6 Common communication mistakes couples make
As a couple’s therapist, I’ve seen these 6 common communication mistakes time and time again.
So let me help you, I’ve put together swaps for how you can communicate more clearly to your partner.
STOP MAKING ASSUMPTIONS AND GET GENUINELY CURIOUS INSTEAD
Stop telling your partner how they feel, what their intentions were or assuming you know how they’re going to react. Give your partner the respect to answer their own questions from their own truth, using their own words. Test your assumptions and give them space to react how they are going to, rather than assuming you know how they will.
STOP STONEWALLING & SHUTTING DOWN AND SELF SOOTHE & COME BACK TO THE DISCUSSION INSTEAD
We all need a little time to process things, sometimes. It’s good to walk away and take a breather, but stonewalling is purposely and intentionally staying shut down for hours and hours, days or weeks. It’s giving someone the silent treatment and icing them out. You may still feel triggered or hurt and want to hide. But extended stonewalling is absolutely unfair in your partner, and it’s ruining your day too. Take time to intentionally want to switch your mood, self-soothe to bring your back to yourself, and get back into the conversation as quick as possible.
STOP YELLING AND EXPRESS THE EMOTION UNDERNEATH YOUR ANGER INSTEAD
Literally, no one wants to be yelled at. It causes your partner to shut down, get defensive and arch up back at you. Anger is protecting you from something else you’re feeling, and it puts you in attack mode. It may feel good to express it, but it doesn’t help to start good conversations. Take a deep breath, self-soothe and get curious within yourself. What are you really feeling under the anger (Disappointment, loneliness, rejection etc) and communicate THAT calmly.
STOP ONLY FOCUSING ON THE NEGATIVE AND WHATS LACKING AND ASK FOR WHAT YOU WANT IN THE POSITIVE INSTEAD
Would you ever go to a cafe and tell the a waiter what you don’t want? Nope! We do this in relationships too- and we expect our partner to know what we are really asking, but often they don’t. Instead of saying “You’re never around when I need you for the kids!” It’s better to say “5pm is the most stressful time for me, can you do a/b/c to help me?”. Instead of saying “You only kiss me when you want s*xs”, it’s better to say “I want you to make out with me at random times throughout the day for no reason.” Be clear, know what you want and ask for it in the positive.
STOP INSISTING YOU FINISH THE ARGUMENT RIGHT NOW AND COME BACK WHEN YOURE BOTH SELF-SOOTHED
You may be ready to talk, but if your partner is shut down and not able to hear you or respond, it’s not going to help. Check in if they can hear you out when you’re ready, and give them time to process and come back. Some conversations will take a long time to compete, but it’s better to tolerate your impatience and have the conversation in a healthy way than rush it, make it clunky, or force someone who isn’t ready to talk to you. It’s ok if conversations are a bit like playing “tag team” and you take turns when you’re ready to engage.
STOP BLAMING YOUR PARTNER FOR EVERYTHING | TAKE RESPONSIBILITY FOR YOUR ROLE IN IT
I know you’re going to hate me for this one.
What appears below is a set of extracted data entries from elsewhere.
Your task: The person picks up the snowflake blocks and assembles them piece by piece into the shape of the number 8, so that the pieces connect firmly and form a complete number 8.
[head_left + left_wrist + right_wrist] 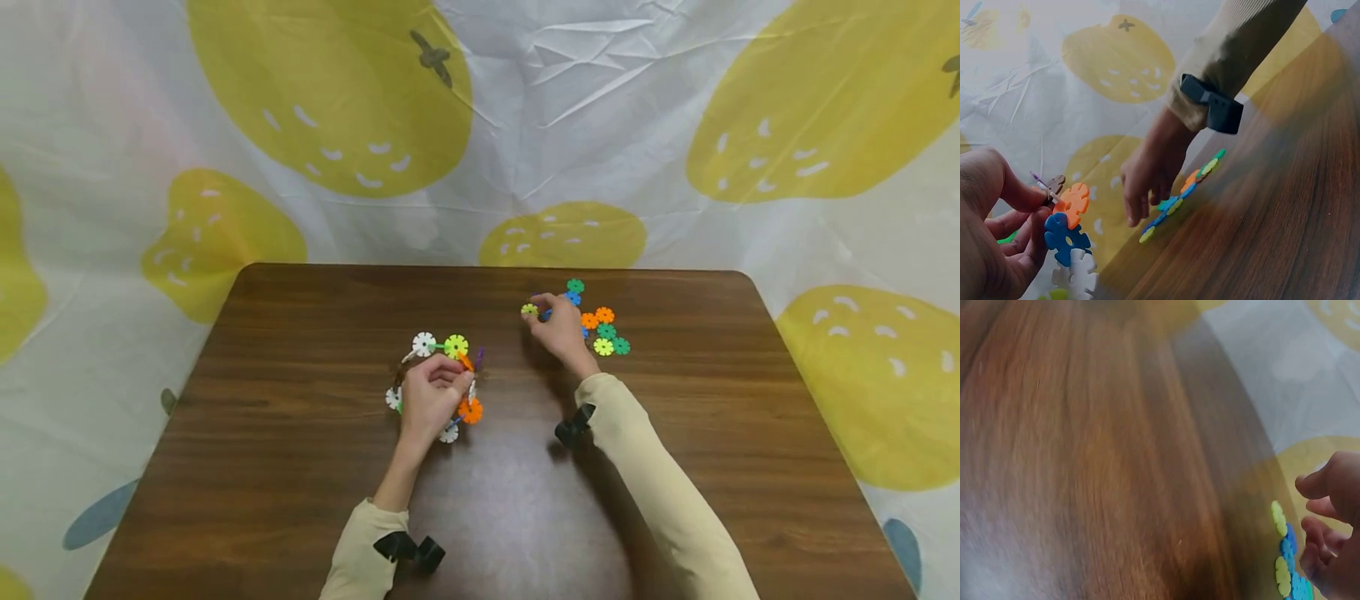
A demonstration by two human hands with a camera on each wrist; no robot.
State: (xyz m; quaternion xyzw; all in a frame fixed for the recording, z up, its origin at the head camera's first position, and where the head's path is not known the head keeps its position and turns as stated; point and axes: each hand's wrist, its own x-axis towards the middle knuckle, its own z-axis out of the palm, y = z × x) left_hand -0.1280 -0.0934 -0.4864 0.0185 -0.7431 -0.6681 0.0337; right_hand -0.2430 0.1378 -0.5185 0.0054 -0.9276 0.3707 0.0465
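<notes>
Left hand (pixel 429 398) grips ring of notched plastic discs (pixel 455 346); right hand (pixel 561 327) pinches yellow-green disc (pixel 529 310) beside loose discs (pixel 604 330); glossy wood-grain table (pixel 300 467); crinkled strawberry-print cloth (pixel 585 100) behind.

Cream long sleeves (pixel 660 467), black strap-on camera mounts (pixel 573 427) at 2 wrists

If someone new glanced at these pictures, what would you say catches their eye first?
Probably the ring of snowflake discs in white, lime and orange, which the left hand holds near the middle of the brown table. Next comes the loose cluster of discs toward the far right of the table, where the right hand reaches among them by a lime disc. Behind hangs a white cloth with big yellow strawberries.
</notes>
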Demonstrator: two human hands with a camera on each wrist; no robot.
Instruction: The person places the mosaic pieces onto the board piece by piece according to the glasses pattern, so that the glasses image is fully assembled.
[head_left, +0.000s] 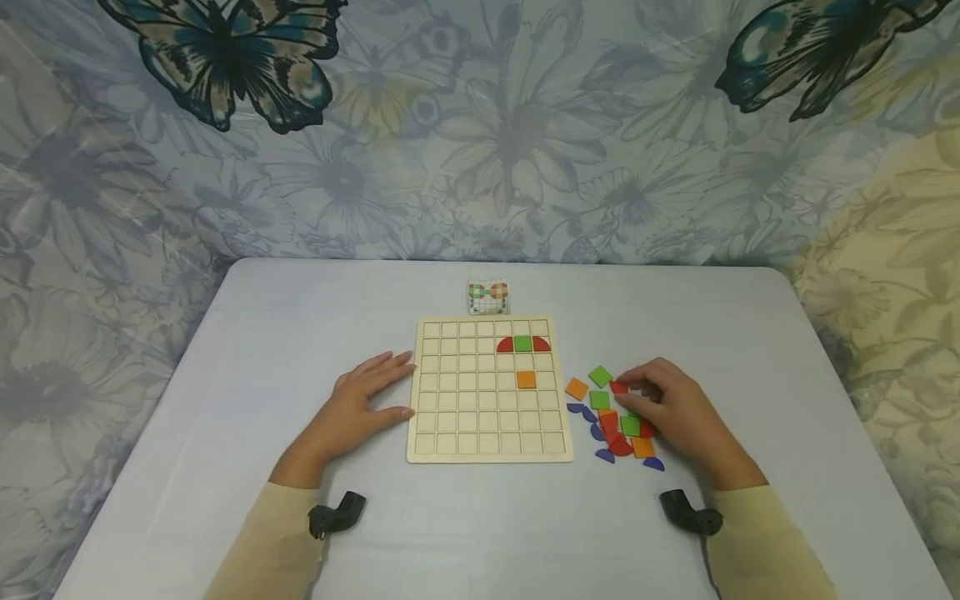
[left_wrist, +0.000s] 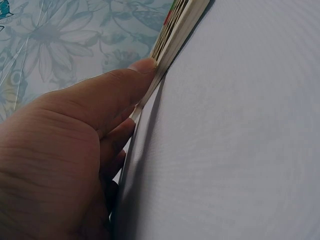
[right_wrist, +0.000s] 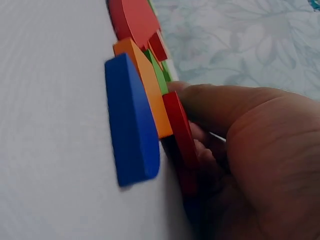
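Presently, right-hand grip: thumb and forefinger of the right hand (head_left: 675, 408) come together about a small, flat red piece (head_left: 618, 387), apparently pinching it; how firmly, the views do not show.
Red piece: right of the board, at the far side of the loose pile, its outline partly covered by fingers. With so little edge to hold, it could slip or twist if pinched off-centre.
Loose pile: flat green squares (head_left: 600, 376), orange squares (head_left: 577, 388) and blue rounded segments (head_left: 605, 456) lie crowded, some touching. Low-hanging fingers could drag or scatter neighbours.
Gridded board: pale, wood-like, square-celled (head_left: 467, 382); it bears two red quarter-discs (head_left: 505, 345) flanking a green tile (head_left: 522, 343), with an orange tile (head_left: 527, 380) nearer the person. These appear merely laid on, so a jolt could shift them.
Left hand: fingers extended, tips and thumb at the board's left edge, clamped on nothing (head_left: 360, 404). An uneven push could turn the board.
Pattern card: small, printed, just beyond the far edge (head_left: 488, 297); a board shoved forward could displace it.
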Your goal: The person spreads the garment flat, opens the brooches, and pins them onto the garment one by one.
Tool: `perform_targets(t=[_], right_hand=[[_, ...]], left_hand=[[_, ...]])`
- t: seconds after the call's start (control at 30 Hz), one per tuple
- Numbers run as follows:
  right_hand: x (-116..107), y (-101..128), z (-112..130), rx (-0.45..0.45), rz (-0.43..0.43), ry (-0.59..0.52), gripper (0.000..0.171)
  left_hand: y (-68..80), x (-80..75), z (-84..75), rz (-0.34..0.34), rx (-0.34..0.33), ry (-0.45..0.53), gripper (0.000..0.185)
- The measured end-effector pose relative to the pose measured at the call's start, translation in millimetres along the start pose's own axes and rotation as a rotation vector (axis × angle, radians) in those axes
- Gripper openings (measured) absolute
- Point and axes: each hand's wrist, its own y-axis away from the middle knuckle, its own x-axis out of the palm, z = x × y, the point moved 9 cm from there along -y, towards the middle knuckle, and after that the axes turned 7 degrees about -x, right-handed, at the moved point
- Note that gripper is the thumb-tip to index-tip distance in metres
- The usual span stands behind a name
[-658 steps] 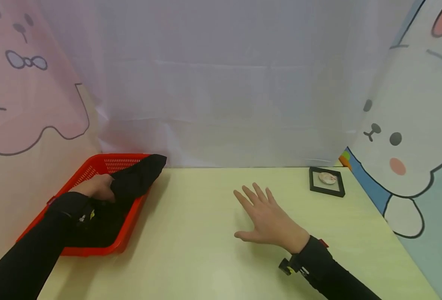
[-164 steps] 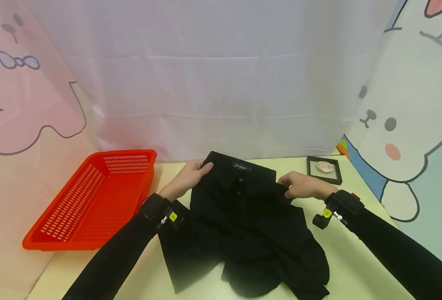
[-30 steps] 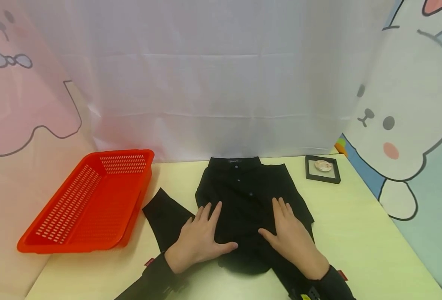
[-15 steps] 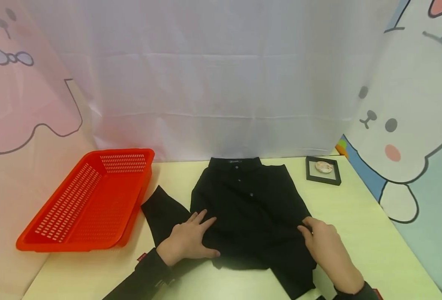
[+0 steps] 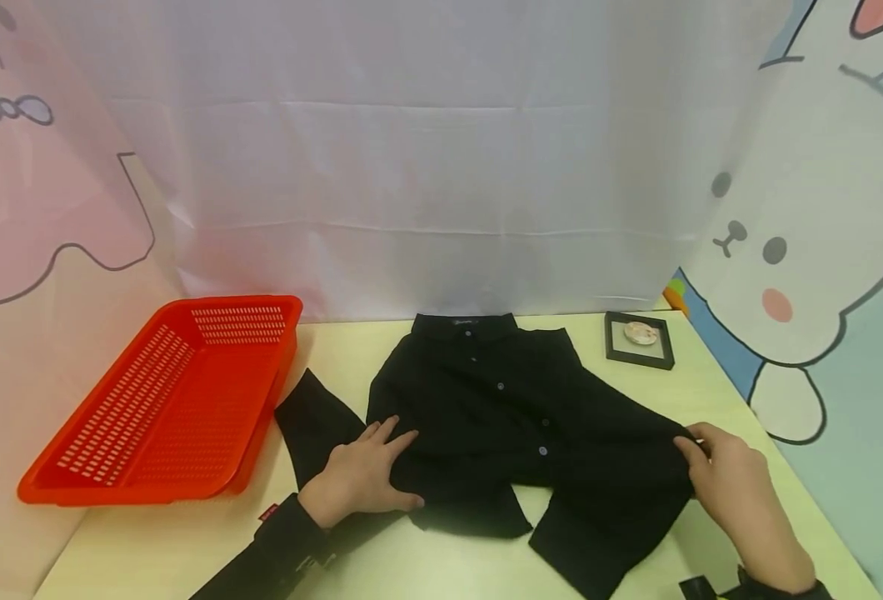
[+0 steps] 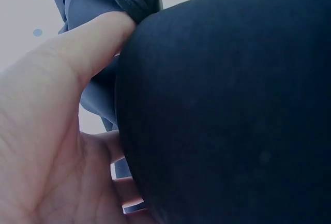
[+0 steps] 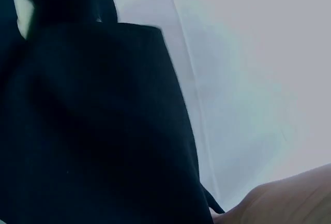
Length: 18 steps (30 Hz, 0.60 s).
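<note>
Centrally in the lower frame, the black shirt (image 5: 501, 417) lies spread on the table (image 5: 711, 400). Left hand (image 5: 359, 475) presses flat, anchoring the fabric; right hand (image 5: 734, 492) pinches the shirt's edge at lower right, drawing it taut.

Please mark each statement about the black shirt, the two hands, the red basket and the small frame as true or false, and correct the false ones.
1. The black shirt lies inside the red basket. False: it lies on the table; nothing is seen in the basket.
2. The left hand rests flat on the shirt. True.
3. The right hand pinches the shirt's edge on the right side. True.
4. The small black frame sits left of the basket. False: it sits at the table's far right.
5. The shirt's collar points toward the person. False: it points toward the back curtain.
</note>
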Motion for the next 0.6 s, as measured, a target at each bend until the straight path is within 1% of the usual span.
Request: perform_targets(t=[0.1,0.23,0.37,0.47,0.53,0.6], right_hand=[[-16,2,-16,0.007,-0.045,0.047,0.020],[-32,3,-38,0.052,-0.046,0.084,0.022],[-37,6,-59,0.146,0.011,0.090,0.028],[-34,10,-68,0.181,0.064,0.107,0.037],[-31,13,-70,0.178,0.095,0.109,0.043],[-27,16,-68,0.148,0.131,0.113,0.049]], left_hand=[[-0.5,-0.8,5.0,-0.001,-0.022,-0.005,0.097],[-0.8,-2.5,10.3,0.000,-0.040,0.000,0.096],[-1.2,-4.0,13.9,0.002,-0.049,0.004,0.096],[-1.5,-3.6,15.4,0.008,-0.053,0.014,0.096],[-1.7,-3.4,15.7,0.011,-0.052,0.021,0.096],[-1.9,-3.2,16.1,0.014,-0.053,0.025,0.096]])
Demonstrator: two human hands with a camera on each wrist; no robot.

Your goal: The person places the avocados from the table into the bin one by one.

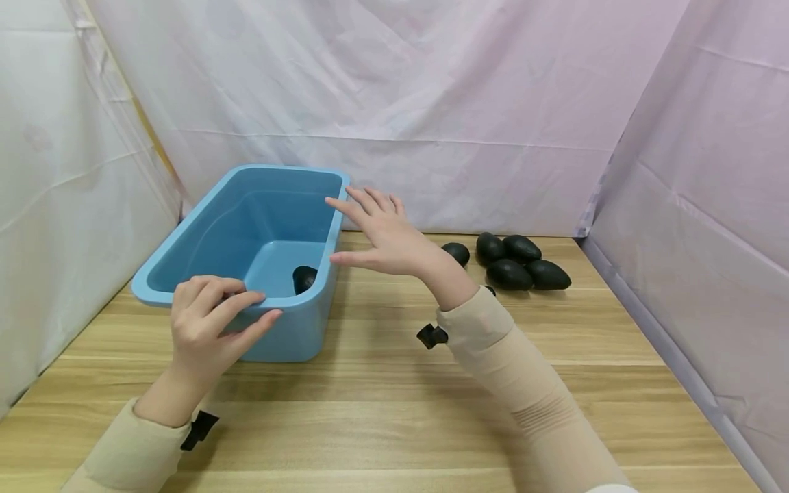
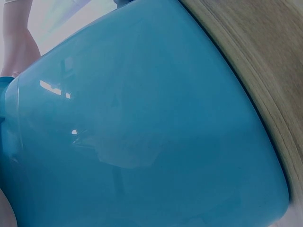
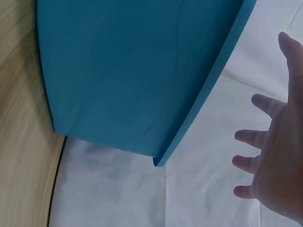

About constantly criticising your partner and blaming all the problems on them is just unhelpful to both of you. No parter wants to be blamed for EVERYTHING and who wants to think they have a partner who is totally ruining EVERYTHING? We are little interrelated planets, and you have to consider if you’re triggering them or what your role is in their dynamic. Example: Your parter hides info form you, but it’s actually because they’re is scared of you and your reaction. And i’d they are horrible partners and they’re dragging everything down- You have to have a long hard look in the mirror as to your reasons for staying.
As a couples therapist, take my advice and try this instead:
Two people can be right and two people can be wrong. Both your experiences are valid. Focus on the consequence/ impact of the behaviour and communicate that.
Get curious. Ask and check why they are saying/doing that. Don’t assume. People change all the time. Half the time they’re doing it because they have an assumption about you. Be curious, not critical.
When expressing you’re upset, focus not on what they did, but your feelings and uncomfortable experience of it. When defending your actions, get curious about the emotional impact of what you’re defending on your partner.
Less criticism, more requests for your needs to be met. Most people don’t know what their needs are, they just criticise their partner for making them feel something they don’t want to feel. What is your need?
Fight to resolve issues, not for the sake of fighting.
Start couples counselling when you’re good, seriously.
When you’re fighting with your partner, don’t fight at the superficial top level. Go deeper into the emotions, experiences and needs you have underneath it. It’s an opportunity for personal growth that I invite you to value.